__What you will do__:
All the data that follows should be repeated exactly, without a single picture.

__Extracted information__:
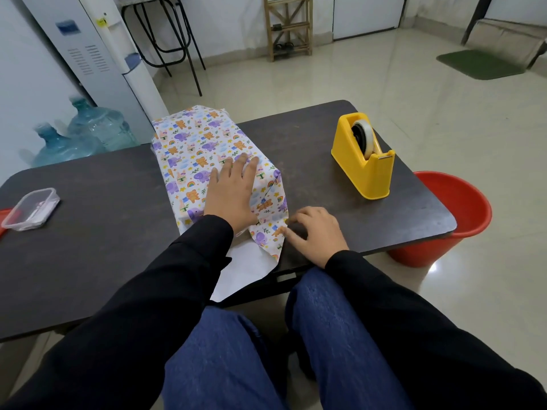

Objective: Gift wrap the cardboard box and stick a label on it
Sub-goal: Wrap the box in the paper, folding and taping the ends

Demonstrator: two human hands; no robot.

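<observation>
Head view: the left hand [233, 196] lies flat with straight fingers, pressing down on the wrapping paper [192, 149] that covers the cardboard box, mid-surface [88, 232]. The right hand [315, 235], fingers curled, touches the paper's near corner. Blur hides whether it pinches. The box itself is wholly hidden.

Red bucket [453, 217] beside the table [103, 232], two blue water jugs [97, 125], green doormat [479, 64] beyond.
</observation>
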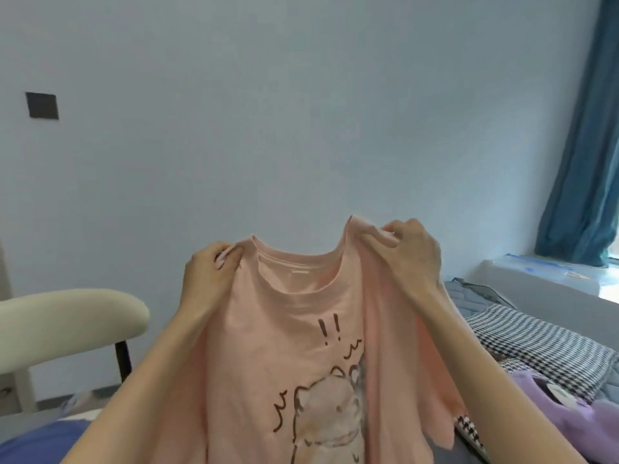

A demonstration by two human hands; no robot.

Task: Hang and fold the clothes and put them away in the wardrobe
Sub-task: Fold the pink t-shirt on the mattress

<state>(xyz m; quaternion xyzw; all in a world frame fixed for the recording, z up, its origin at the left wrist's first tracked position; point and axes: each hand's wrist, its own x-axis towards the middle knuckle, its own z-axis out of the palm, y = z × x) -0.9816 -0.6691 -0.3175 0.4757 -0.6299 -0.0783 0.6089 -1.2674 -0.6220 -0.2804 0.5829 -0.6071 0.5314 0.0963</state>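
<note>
**A:** How far along does this look?

**B:** Early, I'd say. The pink T-shirt [284, 346] with the cartoon print is held up in the air in front of the wall. It hangs full length, neither folded nor on a hanger.

**A:** Anything else waiting?

**B:** Yes. Low on the right a black-and-white houndstooth garment [536, 339] lies loose. Just beside it is a lilac garment [562, 413] with a tag showing, and both are unfolded. No wardrobe and no hanger are in view, so nothing can be counted as put away.

**A:** And the hands?

**B:** They are apart, one at each shoulder of the shirt, either side of the neckline. The left hand [209, 276] has its fingers curled into a bunch of the fabric. The right hand [412, 252] grips the same way, a little higher. My guess is the shirt is being spread out before it is folded or hung.
</note>
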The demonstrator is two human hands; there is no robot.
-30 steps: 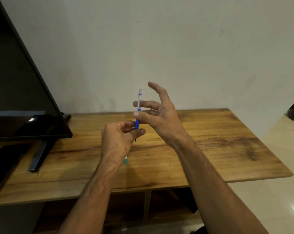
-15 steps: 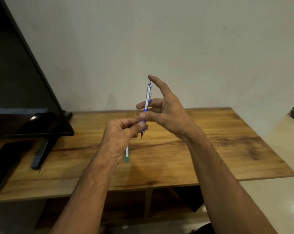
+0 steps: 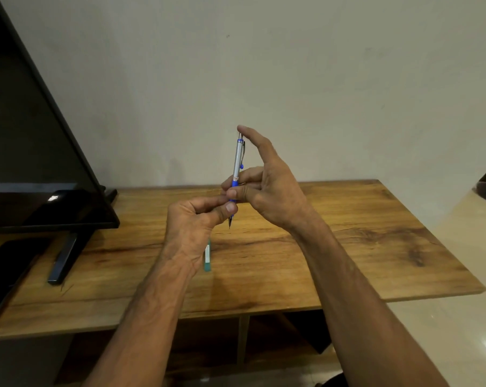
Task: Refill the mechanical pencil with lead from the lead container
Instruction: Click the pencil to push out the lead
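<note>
- Where a second ago kept clear of the cap, now lays the forefinger of the right hand (image 3: 272,188) on the top end of the mechanical pencil (image 3: 237,163), thumb and middle finger gripping the barrel.
- Pinches the blue grip with thumb and forefinger of the left hand (image 3: 191,224), as before.
- Holds it upright, tip down, above the wooden table (image 3: 375,233).
- Leaves the lead container (image 3: 207,258) lying on the table, partly hidden by the left wrist.

L hand (image 3: 193,227) curled, thumb+index pinching; R hand (image 3: 269,188) just above, index extended up.
</note>
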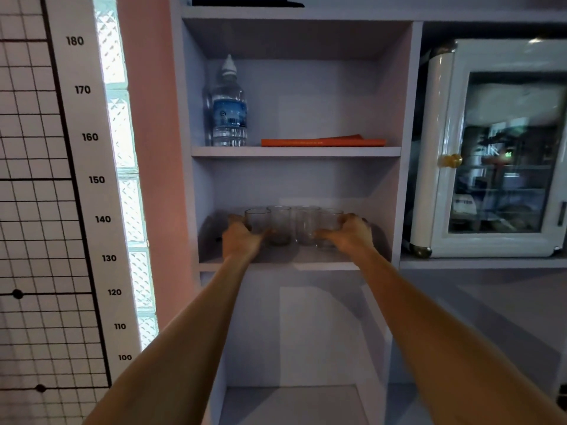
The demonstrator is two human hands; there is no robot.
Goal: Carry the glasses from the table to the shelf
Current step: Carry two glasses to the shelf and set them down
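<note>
Several clear glass tumblers stand in a tight group on the middle shelf (pixel 276 265) of a pale grey shelving unit. My left hand (pixel 241 239) is wrapped around the leftmost glass (pixel 257 220). My right hand (pixel 349 233) is wrapped around the rightmost glass (pixel 329 225). Between them stand two more glasses, one taller on the left (pixel 279 223) and one on the right (pixel 305 225). Both forearms reach straight into the compartment. The held glasses' bases are at shelf level; whether they touch the board is hidden by my hands.
One shelf up stand a water bottle (pixel 228 111) and a flat orange folder (pixel 323 142). A small white glass-door fridge (pixel 491 148) fills the compartment to the right. The lower compartment (pixel 291 394) is open. A height chart (pixel 89 179) covers the left wall.
</note>
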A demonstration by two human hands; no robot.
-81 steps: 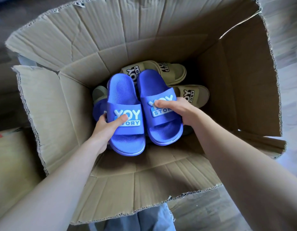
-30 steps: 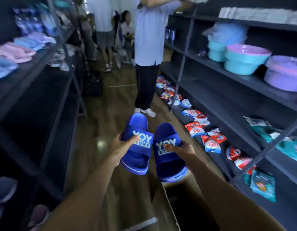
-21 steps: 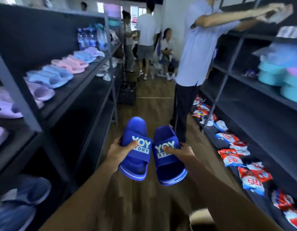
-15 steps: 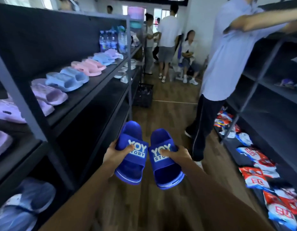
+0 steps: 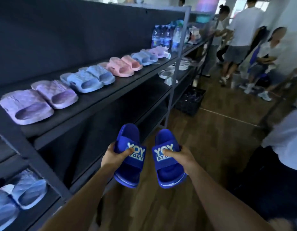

__Answer section__:
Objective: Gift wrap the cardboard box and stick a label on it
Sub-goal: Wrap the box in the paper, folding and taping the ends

Demonstrator: two human hands; no robot.

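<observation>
Head view: the left hand [233, 196] lies flat with straight fingers, pressing down on the wrapping paper [192, 149] that covers the cardboard box, mid-surface [88, 232]. The right hand [315, 235], fingers curled, touches the paper's near corner. Blur hides whether it pinches. The box itself is wholly hidden.

Red bucket [453, 217] beside the table [103, 232], two blue water jugs [97, 125], green doormat [479, 64] beyond.
</observation>
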
A demonstration by two human hands; no robot.

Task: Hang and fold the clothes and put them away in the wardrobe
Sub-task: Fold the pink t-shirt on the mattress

<state>(xyz m; quaternion xyzw; all in a world frame fixed for the recording, z up, its origin at the left wrist's first tracked position; point and axes: each hand's wrist, its own x-axis towards the middle knuckle, its own z-axis out of the palm, y = z × x) -0.9816 -0.6691 -0.3175 0.4757 -0.6299 -0.0783 0.6089 -1.2674 -0.6220 -0.2804 0.5829 -0.6071 0.5314 0.0963</state>
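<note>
**A:** How far along does this look?

**B:** Early, I'd say. The pink T-shirt [284, 346] with the cartoon print is held up in the air in front of the wall. It hangs full length, neither folded nor on a hanger.

**A:** Anything else waiting?

**B:** Yes. Low on the right a black-and-white houndstooth garment [536, 339] lies loose. Just beside it is a lilac garment [562, 413] with a tag showing, and both are unfolded. No wardrobe and no hanger are in view, so nothing can be counted as put away.

**A:** And the hands?

**B:** They are apart, one at each shoulder of the shirt, either side of the neckline. The left hand [209, 276] has its fingers curled into a bunch of the fabric. The right hand [412, 252] grips the same way, a little higher. My guess is the shirt is being spread out before it is folded or hung.
</note>
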The demonstrator is two human hands; there is no robot.
-30 steps: 
-15 steps: 
+0 steps: 
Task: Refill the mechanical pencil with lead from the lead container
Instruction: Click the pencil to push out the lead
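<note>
- Where a second ago kept clear of the cap, now lays the forefinger of the right hand (image 3: 272,188) on the top end of the mechanical pencil (image 3: 237,163), thumb and middle finger gripping the barrel.
- Pinches the blue grip with thumb and forefinger of the left hand (image 3: 191,224), as before.
- Holds it upright, tip down, above the wooden table (image 3: 375,233).
- Leaves the lead container (image 3: 207,258) lying on the table, partly hidden by the left wrist.

L hand (image 3: 193,227) curled, thumb+index pinching; R hand (image 3: 269,188) just above, index extended up.
</note>
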The demonstrator is two human hands; there is no robot.
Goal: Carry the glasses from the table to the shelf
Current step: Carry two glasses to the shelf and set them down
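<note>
Several clear glass tumblers stand in a tight group on the middle shelf (pixel 276 265) of a pale grey shelving unit. My left hand (pixel 241 239) is wrapped around the leftmost glass (pixel 257 220). My right hand (pixel 349 233) is wrapped around the rightmost glass (pixel 329 225). Between them stand two more glasses, one taller on the left (pixel 279 223) and one on the right (pixel 305 225). Both forearms reach straight into the compartment. The held glasses' bases are at shelf level; whether they touch the board is hidden by my hands.
One shelf up stand a water bottle (pixel 228 111) and a flat orange folder (pixel 323 142). A small white glass-door fridge (pixel 491 148) fills the compartment to the right. The lower compartment (pixel 291 394) is open. A height chart (pixel 89 179) covers the left wall.
</note>
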A demonstration by two human hands; no robot.
-81 steps: 
-30 steps: 
-21 steps: 
-15 steps: 
+0 steps: 

The work on this exercise is done.